The challenge for many of these performance aftermarket brands, is how to showcase the actual benefits and differences these performance upgrades can deliver? One way is to take a closed-loop, outdoor terrain test track that can legitimately challenge a rider and let them experience the difference between a bike with and without the product. This is the best way to validate the offer of improved performance.
Feature by association, is a way for manufacturers to create links to those competitors who are currently using the brands products and how these items have helped a particular racer with a competitive advantage. Tying the point-of-sale messaging to the sponsored riders and teams, suggests to the consumer that by adding this component to their bike, they too will become part of the affiliate team.
The hands-on eMTB Experience with it’s professionally built terrain test track, custom manufacturer exhibit pavilions and associated retailers will sit adjacent to the EnduroCross arena in each of the four cities and provide a festival atmosphere for attendees interested in the motocross competitions as well as the eMTB series.
The venues are in or closely adjacent to major metropolitan markets, making it easy for even the casual consumer to make the short trip to experience, watch, and learn more about the eMTB competitive programs.

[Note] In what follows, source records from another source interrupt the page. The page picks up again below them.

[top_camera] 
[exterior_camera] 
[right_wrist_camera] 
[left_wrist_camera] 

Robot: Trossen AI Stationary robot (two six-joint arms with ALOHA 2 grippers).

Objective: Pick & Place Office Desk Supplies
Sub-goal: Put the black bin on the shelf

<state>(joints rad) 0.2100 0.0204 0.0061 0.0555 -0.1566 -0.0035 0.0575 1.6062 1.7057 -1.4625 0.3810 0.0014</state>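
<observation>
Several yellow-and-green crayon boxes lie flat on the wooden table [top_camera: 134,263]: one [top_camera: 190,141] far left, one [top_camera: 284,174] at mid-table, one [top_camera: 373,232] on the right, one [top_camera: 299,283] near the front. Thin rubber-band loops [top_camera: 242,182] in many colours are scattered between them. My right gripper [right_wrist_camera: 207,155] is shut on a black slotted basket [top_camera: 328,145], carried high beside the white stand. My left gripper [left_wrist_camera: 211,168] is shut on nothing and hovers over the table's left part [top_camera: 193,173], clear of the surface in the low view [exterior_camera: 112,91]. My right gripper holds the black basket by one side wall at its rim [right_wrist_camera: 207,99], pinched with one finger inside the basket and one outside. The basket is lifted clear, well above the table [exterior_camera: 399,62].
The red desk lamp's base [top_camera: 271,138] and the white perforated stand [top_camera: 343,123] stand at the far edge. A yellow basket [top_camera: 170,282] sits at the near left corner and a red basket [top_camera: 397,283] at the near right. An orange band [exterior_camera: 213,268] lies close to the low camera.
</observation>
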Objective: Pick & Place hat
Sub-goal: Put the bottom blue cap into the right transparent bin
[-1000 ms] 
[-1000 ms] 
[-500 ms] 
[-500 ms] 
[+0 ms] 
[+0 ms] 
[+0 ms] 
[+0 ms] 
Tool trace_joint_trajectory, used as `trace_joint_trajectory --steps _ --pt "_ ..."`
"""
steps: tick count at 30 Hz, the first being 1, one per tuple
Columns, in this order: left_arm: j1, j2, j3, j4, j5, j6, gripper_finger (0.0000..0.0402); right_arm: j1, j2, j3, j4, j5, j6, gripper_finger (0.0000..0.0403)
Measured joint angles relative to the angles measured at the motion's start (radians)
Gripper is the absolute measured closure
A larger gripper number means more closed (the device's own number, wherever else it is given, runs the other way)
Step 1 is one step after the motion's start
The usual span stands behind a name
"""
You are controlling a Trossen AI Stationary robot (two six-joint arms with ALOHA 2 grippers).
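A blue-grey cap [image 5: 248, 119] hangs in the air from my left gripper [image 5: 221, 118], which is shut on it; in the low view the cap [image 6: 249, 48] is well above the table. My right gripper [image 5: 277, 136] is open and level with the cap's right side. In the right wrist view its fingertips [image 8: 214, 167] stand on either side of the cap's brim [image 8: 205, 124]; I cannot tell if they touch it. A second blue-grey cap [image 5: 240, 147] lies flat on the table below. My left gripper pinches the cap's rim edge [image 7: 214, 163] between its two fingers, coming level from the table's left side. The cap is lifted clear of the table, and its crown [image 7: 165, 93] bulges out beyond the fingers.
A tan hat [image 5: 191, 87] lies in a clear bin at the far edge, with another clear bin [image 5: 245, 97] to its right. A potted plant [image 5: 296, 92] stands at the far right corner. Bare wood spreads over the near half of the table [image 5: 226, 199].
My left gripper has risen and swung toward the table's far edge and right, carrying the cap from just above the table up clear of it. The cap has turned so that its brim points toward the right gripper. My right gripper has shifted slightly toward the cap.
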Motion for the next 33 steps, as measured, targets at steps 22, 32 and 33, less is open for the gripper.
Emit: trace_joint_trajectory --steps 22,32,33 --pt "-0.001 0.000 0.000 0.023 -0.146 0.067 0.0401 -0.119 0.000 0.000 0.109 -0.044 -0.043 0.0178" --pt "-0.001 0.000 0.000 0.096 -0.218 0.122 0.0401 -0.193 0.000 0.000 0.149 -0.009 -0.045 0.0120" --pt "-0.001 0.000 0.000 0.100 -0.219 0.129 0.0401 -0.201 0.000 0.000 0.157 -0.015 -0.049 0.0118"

Prescott Valley, Arizona; Reno/Sparks, Nevada; Denver, Colorado; Boise, Idaho. All of these are well vetted locations for the outdoor, off road riding enthusiast.
Electric Mountain Bike manufacturers and distributors, specialty parts manufacturers, performance safety and rider apparel suppliers and independent bicycle shops focused on mountain bikes will all find a place in these events and will have access to a trove of energized consumers.